> **Data for the task**:
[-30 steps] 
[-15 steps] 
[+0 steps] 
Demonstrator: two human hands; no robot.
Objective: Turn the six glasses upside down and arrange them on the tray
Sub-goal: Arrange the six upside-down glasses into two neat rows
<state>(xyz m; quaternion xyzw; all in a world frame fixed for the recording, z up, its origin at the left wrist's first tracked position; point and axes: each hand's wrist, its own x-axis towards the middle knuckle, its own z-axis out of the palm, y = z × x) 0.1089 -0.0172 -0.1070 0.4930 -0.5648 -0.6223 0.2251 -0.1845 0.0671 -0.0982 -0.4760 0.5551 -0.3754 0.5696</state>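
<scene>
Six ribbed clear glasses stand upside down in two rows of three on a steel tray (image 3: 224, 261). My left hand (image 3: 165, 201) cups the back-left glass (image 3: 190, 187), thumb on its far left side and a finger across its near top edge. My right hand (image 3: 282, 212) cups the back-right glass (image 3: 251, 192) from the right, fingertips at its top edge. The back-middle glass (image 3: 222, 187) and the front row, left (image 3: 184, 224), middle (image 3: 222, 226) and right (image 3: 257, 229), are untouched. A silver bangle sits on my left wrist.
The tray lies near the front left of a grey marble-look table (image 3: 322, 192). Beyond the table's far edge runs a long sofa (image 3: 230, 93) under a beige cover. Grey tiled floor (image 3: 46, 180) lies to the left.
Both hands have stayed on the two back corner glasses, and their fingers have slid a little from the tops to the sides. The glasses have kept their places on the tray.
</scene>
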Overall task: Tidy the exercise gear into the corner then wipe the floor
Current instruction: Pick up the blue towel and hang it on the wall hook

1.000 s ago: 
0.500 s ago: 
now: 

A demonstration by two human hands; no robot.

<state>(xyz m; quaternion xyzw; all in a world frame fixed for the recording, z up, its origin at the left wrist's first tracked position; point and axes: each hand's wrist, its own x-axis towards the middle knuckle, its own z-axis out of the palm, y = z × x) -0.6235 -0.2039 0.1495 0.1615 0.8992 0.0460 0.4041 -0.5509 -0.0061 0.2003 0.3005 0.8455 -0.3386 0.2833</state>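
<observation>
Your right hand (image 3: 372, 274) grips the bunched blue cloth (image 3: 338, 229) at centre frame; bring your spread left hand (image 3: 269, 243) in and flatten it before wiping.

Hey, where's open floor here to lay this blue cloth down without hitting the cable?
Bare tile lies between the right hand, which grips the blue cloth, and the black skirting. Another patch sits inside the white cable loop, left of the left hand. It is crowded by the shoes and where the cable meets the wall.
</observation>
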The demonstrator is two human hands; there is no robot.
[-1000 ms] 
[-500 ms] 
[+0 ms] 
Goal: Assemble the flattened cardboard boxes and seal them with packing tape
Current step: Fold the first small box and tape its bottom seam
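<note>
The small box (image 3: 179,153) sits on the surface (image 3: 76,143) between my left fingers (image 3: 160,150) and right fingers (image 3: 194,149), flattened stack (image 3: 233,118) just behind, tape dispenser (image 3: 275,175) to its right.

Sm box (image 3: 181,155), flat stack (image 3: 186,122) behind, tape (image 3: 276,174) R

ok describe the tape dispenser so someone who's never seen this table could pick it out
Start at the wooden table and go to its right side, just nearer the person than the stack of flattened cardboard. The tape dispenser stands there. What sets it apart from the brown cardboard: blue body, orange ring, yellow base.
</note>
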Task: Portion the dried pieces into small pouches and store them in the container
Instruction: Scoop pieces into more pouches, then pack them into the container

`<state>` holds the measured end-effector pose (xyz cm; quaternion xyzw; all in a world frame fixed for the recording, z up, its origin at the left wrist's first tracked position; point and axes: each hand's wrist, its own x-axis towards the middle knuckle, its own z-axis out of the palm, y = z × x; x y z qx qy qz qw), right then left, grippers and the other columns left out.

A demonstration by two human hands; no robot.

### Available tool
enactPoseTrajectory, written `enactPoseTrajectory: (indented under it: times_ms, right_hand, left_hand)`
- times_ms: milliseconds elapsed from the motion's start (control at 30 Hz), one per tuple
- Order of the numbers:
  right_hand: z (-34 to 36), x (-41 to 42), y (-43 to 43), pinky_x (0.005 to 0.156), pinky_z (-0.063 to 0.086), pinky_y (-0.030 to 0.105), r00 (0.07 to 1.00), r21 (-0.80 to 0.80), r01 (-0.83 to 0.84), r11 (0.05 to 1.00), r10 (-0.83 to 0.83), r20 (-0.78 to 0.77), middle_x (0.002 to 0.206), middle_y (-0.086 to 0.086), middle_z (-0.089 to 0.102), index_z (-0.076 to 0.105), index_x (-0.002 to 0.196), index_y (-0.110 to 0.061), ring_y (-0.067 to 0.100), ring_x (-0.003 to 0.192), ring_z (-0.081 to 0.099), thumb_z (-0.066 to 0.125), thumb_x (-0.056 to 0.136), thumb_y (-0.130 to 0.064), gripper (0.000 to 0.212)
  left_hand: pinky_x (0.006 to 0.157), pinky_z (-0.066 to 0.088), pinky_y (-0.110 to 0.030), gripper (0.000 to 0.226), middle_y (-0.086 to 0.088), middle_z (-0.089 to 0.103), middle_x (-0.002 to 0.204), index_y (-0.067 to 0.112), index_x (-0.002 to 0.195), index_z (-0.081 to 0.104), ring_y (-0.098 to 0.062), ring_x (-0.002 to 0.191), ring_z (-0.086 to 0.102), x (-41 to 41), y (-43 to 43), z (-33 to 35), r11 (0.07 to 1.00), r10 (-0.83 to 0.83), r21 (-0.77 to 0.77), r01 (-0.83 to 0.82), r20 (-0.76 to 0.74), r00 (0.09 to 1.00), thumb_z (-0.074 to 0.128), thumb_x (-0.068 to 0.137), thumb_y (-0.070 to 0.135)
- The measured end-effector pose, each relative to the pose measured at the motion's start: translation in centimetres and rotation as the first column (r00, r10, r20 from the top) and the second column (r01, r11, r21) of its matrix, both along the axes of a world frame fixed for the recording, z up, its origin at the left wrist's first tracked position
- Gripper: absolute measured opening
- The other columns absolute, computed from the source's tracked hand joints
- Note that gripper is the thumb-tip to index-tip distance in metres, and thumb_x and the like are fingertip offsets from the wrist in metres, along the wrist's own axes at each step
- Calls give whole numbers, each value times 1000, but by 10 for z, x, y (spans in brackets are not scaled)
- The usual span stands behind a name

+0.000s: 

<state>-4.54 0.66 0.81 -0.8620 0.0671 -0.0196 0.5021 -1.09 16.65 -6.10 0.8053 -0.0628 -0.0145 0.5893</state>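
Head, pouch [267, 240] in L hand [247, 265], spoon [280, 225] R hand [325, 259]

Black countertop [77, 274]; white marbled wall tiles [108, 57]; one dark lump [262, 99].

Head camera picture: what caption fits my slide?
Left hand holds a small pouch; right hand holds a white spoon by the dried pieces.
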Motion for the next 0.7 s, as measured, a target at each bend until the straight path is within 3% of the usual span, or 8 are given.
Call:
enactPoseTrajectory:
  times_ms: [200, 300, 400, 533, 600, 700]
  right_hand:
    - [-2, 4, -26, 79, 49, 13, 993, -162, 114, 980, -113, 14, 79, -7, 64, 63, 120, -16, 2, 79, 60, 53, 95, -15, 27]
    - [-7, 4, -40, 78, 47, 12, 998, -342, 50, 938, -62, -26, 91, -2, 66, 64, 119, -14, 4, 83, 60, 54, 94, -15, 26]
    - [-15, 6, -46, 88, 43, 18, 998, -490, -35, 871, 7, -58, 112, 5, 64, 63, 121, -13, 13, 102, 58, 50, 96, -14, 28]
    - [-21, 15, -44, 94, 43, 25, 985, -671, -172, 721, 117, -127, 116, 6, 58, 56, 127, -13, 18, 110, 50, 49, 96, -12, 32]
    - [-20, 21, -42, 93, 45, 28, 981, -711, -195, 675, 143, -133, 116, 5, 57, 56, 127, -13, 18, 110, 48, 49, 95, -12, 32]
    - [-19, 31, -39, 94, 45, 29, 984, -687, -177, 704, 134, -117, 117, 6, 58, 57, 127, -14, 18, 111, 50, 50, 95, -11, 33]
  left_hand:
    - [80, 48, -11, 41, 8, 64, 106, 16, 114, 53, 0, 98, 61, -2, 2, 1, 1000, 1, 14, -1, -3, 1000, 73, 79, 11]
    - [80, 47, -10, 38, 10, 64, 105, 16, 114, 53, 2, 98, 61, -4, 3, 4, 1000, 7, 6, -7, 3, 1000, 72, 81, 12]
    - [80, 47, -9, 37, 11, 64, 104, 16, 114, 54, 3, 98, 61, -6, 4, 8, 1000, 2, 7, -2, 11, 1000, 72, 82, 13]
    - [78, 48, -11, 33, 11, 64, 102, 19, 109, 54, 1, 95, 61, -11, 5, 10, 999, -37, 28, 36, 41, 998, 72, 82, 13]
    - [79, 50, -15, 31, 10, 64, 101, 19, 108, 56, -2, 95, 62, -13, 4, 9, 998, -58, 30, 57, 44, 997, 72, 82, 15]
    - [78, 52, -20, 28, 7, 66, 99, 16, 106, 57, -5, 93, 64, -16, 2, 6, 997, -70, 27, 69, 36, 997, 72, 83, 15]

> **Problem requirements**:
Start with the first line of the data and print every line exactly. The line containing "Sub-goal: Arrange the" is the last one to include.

> **Output for this exercise**:
[-30 steps] 
[-15 steps] 
[+0 steps] 
Demonstrator: two human hands; no robot.
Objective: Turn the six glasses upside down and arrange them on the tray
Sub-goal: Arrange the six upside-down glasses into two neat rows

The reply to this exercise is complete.